----- Provided data -----

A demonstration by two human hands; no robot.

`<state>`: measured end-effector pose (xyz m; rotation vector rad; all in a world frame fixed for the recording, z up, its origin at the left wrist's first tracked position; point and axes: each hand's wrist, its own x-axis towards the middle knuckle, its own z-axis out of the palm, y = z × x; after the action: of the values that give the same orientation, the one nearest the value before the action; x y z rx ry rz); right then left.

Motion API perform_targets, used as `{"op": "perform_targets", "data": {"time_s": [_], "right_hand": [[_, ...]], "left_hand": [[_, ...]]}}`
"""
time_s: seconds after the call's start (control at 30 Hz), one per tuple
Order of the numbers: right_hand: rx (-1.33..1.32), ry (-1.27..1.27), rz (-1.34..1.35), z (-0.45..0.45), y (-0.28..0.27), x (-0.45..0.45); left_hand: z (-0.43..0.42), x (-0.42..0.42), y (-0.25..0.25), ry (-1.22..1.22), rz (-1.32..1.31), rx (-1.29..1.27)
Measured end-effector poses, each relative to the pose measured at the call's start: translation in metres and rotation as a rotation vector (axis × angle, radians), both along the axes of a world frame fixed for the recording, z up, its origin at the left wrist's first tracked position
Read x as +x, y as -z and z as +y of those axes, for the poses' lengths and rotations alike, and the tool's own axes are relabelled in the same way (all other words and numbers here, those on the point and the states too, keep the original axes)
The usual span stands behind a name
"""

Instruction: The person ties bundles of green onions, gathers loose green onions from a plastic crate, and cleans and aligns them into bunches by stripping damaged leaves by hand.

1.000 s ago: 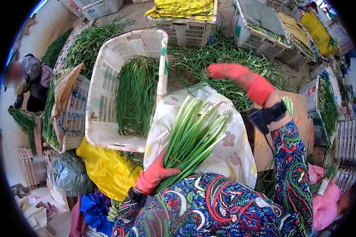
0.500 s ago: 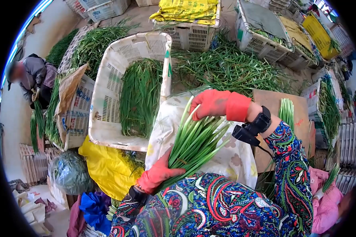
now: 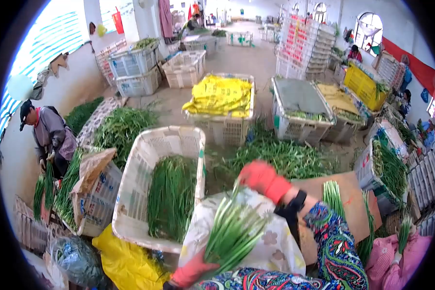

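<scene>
A loose bunch of green onions (image 3: pixel 234 232), with pale ends fanned up and to the right, lies over the patterned cloth (image 3: pixel 280 249) on my lap. My left hand (image 3: pixel 195 270), in a red rubber glove, is closed around the bunch's lower leafy part. Above the pale ends is my right hand (image 3: pixel 261 176), also red-gloved and smeared by motion. Its fingers look pinched on a single stalk that sticks up from the bunch, though the fingertips are blurred. A black device (image 3: pixel 290 210) is strapped to my right wrist.
A white crate (image 3: pixel 125 208) of long greens stands ahead on the left. On the right, a board (image 3: pixel 307 241) holds a neat bundle (image 3: pixel 332 198). Loose greens (image 3: pixel 285 157) cover the floor beyond. Covered crates (image 3: pixel 217 128) stand farther back. A person (image 3: pixel 50 133) handles greens at left.
My head view has tilted up, showing more of the room. My left hand still grips the bunch. My right hand has moved slightly away from the bunch, a stalk at its fingertips.
</scene>
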<state>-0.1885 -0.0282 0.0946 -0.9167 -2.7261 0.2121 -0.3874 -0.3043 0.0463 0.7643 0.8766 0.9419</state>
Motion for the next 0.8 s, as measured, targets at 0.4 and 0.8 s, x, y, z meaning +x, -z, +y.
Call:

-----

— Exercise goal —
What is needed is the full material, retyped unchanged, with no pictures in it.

— Problem solution —
A demonstration by two human hands; no robot.

`<state>`: measured end-effector pose (xyz m; rotation vector rad; all in a world frame fixed for the recording, z up, its origin at the left wrist's first tracked position; point and axes: each hand's wrist, its own x-axis towards the middle knuckle, its own z-axis out of the palm, y = z × x; after the action: of the values that give the same orientation, the one nearest the value before the action; x y z rx ry rz); right then left.

Motion API perform_targets, used as `{"op": "perform_targets", "data": {"time_s": [_], "right_hand": [[_, ...]], "left_hand": [[_, ...]]}}`
"""
time_s: seconds after the call's start (control at 30 Hz), one per tuple
Order of the numbers: right_hand: rx (-1.33..1.32), ry (-1.27..1.27), rz (-1.34..1.35), z (-0.45..0.45), y (-0.28..0.27), x (-0.45..0.45); left_hand: z (-0.43..0.42), x (-0.42..0.42), y (-0.25..0.25), ry (-1.22..1.22), rz (-1.32..1.31), rx (-1.29..1.27)
Measured end-effector poses, each relative to the pose measured at the call's start: translation in metres and rotation as a rotation vector (axis × angle, radians), both along the axes of a world frame fixed for the recording, z up, its origin at the left wrist's first tracked position
Read x as +x, y as -z and z as +y of those axes, for the poses' lengths and rotations alike, and the tool's own axes are relabelled in the same way (all other words and numbers here, those on the point and the states too, keep the original axes)
The usual span stands behind a name
"""

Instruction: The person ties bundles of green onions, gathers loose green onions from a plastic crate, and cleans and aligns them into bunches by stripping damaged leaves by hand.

1.000 s ago: 
0.500 s ago: 
now: 

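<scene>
A loose bunch of green onions (image 3: pixel 234 232), with pale ends fanned up and to the right, lies over the patterned cloth (image 3: pixel 280 249) on my lap. My left hand (image 3: pixel 195 270), in a red rubber glove, is closed around the bunch's lower leafy part. Above the pale ends is my right hand (image 3: pixel 261 176), also red-gloved and smeared by motion. Its fingers look pinched on a single stalk that sticks up from the bunch, though the fingertips are blurred. A black device (image 3: pixel 290 210) is strapped to my right wrist.
A white crate (image 3: pixel 125 208) of long greens stands ahead on the left. On the right, a board (image 3: pixel 307 241) holds a neat bundle (image 3: pixel 332 198). Loose greens (image 3: pixel 285 157) cover the floor beyond. Covered crates (image 3: pixel 217 128) stand farther back. A person (image 3: pixel 50 133) handles greens at left.
My head view has tilted up, showing more of the room. My left hand still grips the bunch. My right hand has moved slightly away from the bunch, a stalk at its fingertips.
</scene>
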<state>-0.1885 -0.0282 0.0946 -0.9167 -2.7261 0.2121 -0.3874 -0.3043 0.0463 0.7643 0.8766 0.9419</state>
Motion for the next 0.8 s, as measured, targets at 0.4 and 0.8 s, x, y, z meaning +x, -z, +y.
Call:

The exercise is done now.